◆ **To do**
The answer must be an exact copy of the lines from the one containing "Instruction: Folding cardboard" through the end of the records, with the pictures left out.

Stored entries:
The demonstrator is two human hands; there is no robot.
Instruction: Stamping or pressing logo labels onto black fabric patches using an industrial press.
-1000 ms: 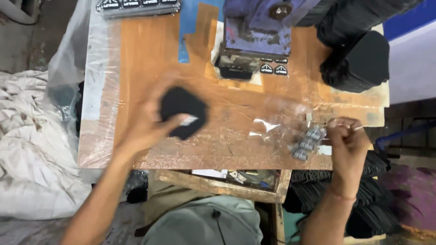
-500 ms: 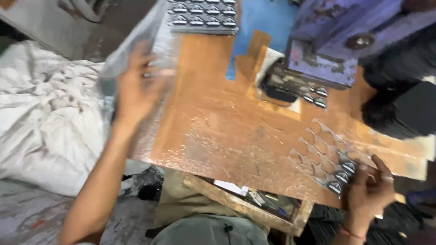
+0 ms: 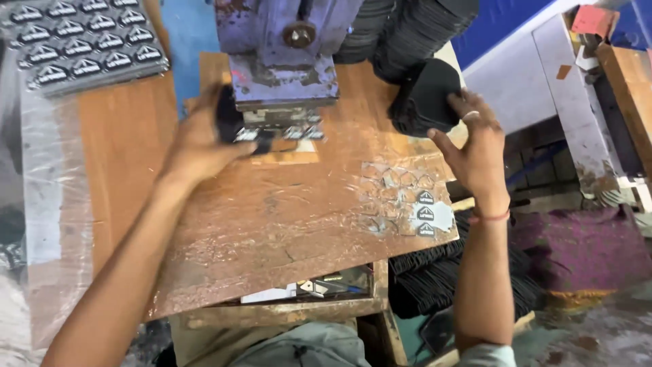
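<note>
My left hand (image 3: 197,143) grips a black fabric piece (image 3: 227,112) and holds it against the left side of the purple press (image 3: 282,47), beside the die plate (image 3: 282,130) with its small black badges. My right hand (image 3: 475,146) is at the table's right edge, fingers curled over the top black fabric piece (image 3: 424,98) of a stack, thumb spread. Below that hand a clear backing sheet (image 3: 401,197) lies on the wooden table (image 3: 272,217), carrying three small black badges (image 3: 425,214).
A tray of several black badges (image 3: 81,41) lies at the back left. Tall stacks of black pieces (image 3: 407,27) stand behind the press. More black pieces (image 3: 435,285) are piled under the table on the right. Plastic film (image 3: 47,224) covers the table's left edge.
My left hand came back from the plastic at the left and now holds a black piece at the press. My right hand left the badge sheet and moved up to the black stack.
</note>
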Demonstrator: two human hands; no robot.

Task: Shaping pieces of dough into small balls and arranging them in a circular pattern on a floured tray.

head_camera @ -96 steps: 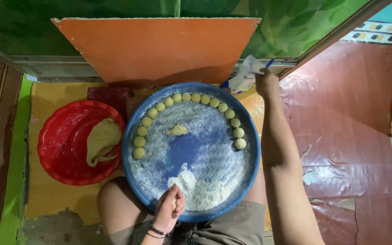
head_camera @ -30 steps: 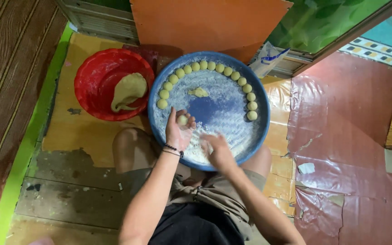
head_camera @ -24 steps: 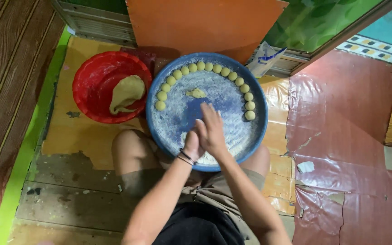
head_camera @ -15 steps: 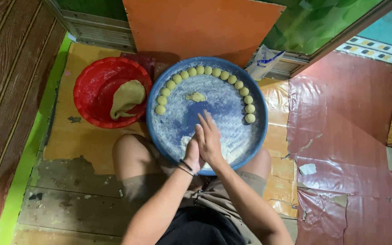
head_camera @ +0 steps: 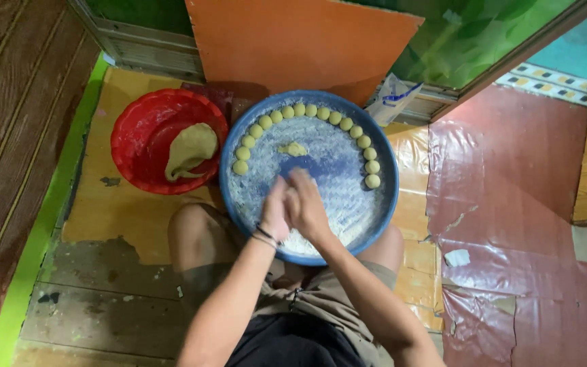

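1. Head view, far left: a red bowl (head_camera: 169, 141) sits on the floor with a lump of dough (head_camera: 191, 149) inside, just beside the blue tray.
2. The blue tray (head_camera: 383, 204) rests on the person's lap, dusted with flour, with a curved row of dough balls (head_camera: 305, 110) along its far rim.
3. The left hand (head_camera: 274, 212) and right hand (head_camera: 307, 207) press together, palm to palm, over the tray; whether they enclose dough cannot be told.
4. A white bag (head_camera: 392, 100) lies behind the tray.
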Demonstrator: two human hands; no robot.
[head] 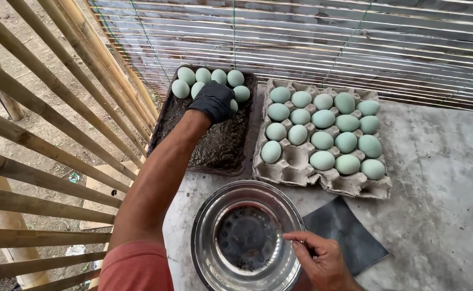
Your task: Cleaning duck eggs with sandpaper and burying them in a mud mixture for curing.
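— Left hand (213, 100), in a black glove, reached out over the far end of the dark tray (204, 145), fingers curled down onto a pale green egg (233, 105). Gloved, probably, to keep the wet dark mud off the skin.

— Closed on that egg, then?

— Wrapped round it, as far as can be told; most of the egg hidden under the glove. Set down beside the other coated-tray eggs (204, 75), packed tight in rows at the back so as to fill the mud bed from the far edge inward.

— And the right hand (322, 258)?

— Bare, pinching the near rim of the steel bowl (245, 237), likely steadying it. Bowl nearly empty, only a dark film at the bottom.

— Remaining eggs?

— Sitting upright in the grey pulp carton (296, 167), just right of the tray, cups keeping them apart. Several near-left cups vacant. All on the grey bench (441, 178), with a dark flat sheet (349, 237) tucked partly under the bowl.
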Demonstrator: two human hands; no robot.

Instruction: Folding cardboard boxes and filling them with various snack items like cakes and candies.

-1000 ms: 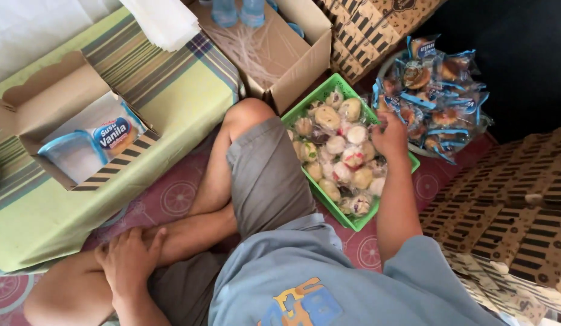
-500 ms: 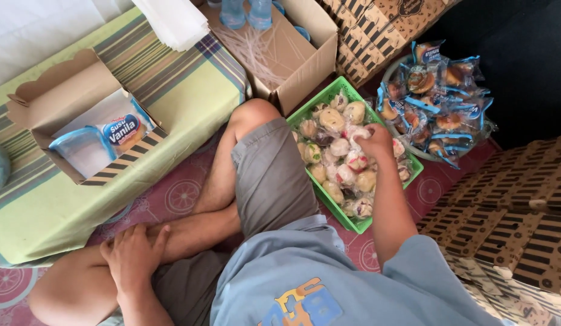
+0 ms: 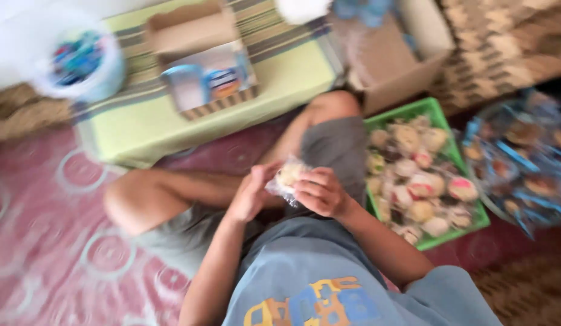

◆ **Task output**
Instruction: Folding cardboard boxes and filling them with various snack items like cakes and candies.

-1000 ms: 
-500 ms: 
+0 ms: 

No additional answer is needed here.